Selain berpotensi menyebabkan kerugian negara, tindakan IGA tersebut juga menodai citra KPK yang dikenal memiliki integritas tinggi. Menurut Tumpak, pimpinan KPK telah memutuskan kasus ini dibawa ke ranah pidana dan telah dilaporkan ke Polres Jakarta Selatan. IGA juga telah diperiksa penyidik kepolisian. Sidang yang dilakukan Dewas tidak akan menghapuskan pidana terhadap IGA.

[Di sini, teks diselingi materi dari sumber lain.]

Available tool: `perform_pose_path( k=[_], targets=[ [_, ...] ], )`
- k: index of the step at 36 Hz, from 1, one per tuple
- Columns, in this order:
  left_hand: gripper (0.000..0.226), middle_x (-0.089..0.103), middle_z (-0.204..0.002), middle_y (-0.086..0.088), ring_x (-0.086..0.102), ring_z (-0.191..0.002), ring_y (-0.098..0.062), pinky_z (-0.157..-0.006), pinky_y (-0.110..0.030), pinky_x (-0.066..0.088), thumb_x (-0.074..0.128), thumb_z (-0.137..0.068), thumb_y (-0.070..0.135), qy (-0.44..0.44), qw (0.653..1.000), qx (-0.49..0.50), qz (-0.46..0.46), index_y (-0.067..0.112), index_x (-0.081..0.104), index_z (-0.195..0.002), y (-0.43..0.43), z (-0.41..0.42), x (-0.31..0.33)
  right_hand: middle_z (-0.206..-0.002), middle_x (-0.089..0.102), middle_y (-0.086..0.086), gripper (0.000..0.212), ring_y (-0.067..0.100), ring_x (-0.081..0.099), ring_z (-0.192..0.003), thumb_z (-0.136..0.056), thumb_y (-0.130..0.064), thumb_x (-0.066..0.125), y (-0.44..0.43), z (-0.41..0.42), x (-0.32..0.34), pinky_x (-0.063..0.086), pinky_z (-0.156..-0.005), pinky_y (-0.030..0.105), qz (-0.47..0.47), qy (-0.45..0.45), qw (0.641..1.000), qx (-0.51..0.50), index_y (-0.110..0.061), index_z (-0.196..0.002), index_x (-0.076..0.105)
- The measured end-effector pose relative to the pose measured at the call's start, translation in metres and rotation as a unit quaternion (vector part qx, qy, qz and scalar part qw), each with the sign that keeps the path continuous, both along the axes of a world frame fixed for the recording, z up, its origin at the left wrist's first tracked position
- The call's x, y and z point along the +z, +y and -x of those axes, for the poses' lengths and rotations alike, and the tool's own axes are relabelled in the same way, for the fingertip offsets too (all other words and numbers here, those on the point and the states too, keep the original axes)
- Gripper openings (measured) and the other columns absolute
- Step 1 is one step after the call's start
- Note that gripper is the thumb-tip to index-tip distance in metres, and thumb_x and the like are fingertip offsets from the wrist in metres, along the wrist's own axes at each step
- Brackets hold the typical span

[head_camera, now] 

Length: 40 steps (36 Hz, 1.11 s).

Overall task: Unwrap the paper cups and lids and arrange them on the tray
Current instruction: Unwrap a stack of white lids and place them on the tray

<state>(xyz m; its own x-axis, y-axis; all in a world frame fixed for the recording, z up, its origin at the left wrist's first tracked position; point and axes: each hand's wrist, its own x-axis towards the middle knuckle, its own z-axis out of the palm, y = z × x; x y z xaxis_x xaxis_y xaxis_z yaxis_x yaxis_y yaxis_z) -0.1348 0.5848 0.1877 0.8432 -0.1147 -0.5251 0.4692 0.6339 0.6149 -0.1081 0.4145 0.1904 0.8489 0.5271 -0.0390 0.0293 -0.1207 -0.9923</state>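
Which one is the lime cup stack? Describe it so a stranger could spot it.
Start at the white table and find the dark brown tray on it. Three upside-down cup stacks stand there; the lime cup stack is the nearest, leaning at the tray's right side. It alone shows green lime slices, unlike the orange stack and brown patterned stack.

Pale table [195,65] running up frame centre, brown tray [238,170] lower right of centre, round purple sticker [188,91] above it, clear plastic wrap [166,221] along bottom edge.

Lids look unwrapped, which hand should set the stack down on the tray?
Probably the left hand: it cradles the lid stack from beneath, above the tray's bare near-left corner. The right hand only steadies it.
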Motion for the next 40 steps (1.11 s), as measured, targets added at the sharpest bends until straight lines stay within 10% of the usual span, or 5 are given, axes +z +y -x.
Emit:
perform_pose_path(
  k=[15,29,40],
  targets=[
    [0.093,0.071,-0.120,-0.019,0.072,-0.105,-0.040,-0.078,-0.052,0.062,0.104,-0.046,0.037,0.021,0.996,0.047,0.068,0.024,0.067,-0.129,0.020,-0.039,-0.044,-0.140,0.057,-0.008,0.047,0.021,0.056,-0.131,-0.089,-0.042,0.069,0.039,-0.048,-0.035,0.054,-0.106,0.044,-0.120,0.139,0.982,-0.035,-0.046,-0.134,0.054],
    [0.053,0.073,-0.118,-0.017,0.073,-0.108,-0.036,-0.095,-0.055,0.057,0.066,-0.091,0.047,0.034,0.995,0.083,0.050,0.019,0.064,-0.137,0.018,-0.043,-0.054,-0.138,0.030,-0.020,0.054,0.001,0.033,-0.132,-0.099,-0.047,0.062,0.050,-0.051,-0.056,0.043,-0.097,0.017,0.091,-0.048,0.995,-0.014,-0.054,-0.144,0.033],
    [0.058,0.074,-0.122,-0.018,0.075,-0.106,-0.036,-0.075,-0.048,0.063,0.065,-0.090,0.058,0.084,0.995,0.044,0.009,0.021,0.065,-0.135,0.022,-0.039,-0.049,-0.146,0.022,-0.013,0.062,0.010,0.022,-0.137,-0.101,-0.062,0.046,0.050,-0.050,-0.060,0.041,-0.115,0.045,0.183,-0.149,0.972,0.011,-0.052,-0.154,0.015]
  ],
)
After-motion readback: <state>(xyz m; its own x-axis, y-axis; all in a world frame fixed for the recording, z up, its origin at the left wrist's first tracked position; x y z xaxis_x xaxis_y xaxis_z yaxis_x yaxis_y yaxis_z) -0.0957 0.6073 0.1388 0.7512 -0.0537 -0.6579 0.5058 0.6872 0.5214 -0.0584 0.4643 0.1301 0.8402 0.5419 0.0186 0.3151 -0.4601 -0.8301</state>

Beberapa tahun lalu, KPK juga pernah memproses hukum pegawainya yang menyalahgunakan kewenangan. Bekas penyidik KPK, Ajun Komisaris Suparman, diproses hukum karena menerima uang, telepon seluler, dan tasbih kristal dari Tintin Surtini, saksi yang ia periksa dalam kasus korupsi PT Industri Sandang Nusantara. Bekas pegawai KPK, yaitu Endro Laksono, juga diproses hukum karena memakai uang sisa perjalanan dinas.
Peninjauan kembali Lucas
Kemarin, Wakil Ketua MA Bidang Yudisial Andi Samsan Nganro mengatakan, MA membenarkan kekeliruan dalam putusan kasasi karena pengacara Lucas tidak cukup bukti menghalang-halangi KPK dalam mengejar Eddy Sindoro yang adalah mantan pejabat konglomerasi besar, terkait dengan suap kepada panitera Pengadilan Negeri Jakarta Pusat.
Putusan peninjauan kembali (PK) perkara Lucas dijatuhkan pada 7 April 2021 dengan ketua majelis hakim Salman Luthan serta Abdul Latif dan Sofyan Sitompul sebagai hakim anggota. Andi mengatakan, atas dasar putusan itu, terpidana dibebaskan dari seluruh dakwaan penuntut umum.
Salman menyatakan pendapat berbeda terhadap putusan itu dengan pertimbangan alasan PK terpidana tak beralasan menurut hukum dan bertentangan dengan fakta hukum yang terungkap di persidangan. Karena itu, alasan PK harus ditolak.
Pelaksana Tugas Juru Bicara KPK Ali Fikri mengatakan, diputus bebasnya narapidana korupsi pada tingkat PK ini melukai rasa keadilan masyarakat. Sementara itu, kuasa hukum Lucas, Aldres Napitupulu, mengatakan, dengan dikabulkan PK tersebut, seharusnya Lucas dibebaskan. Namun, ia masih menunggu hasil putusannya.
Guru Besar Universitas Islam Syarif Hidayatullah Jakarta Azyumardi Azra mengatakan, kasus pencurian barang bukti oleh pegawai KPK dan dikabulkannya PK Lucas menjadi pukulan bagi lembaga pemberantas korupsi.
”Kepercayaan publik terhadap upaya pemberantasan korupsi bisa semakin tergerus jika hal ini tak segera ditangani serius,” katanya.
Secara terpisah, pengajar hukum pidana Universitas Trisakti, Jakarta, Abdul Fickar Hadjar, mengatakan, dua peristiwa ini menunjukkan perjalanan perjuangan pemberantasan korupsi selalu menghadapi resistensi, baik yang dilakukan pihak luar maupun orang dalam KPK. Namun, itu tak akan pernah menyurutkan perjuangan pemberantasan korupsi.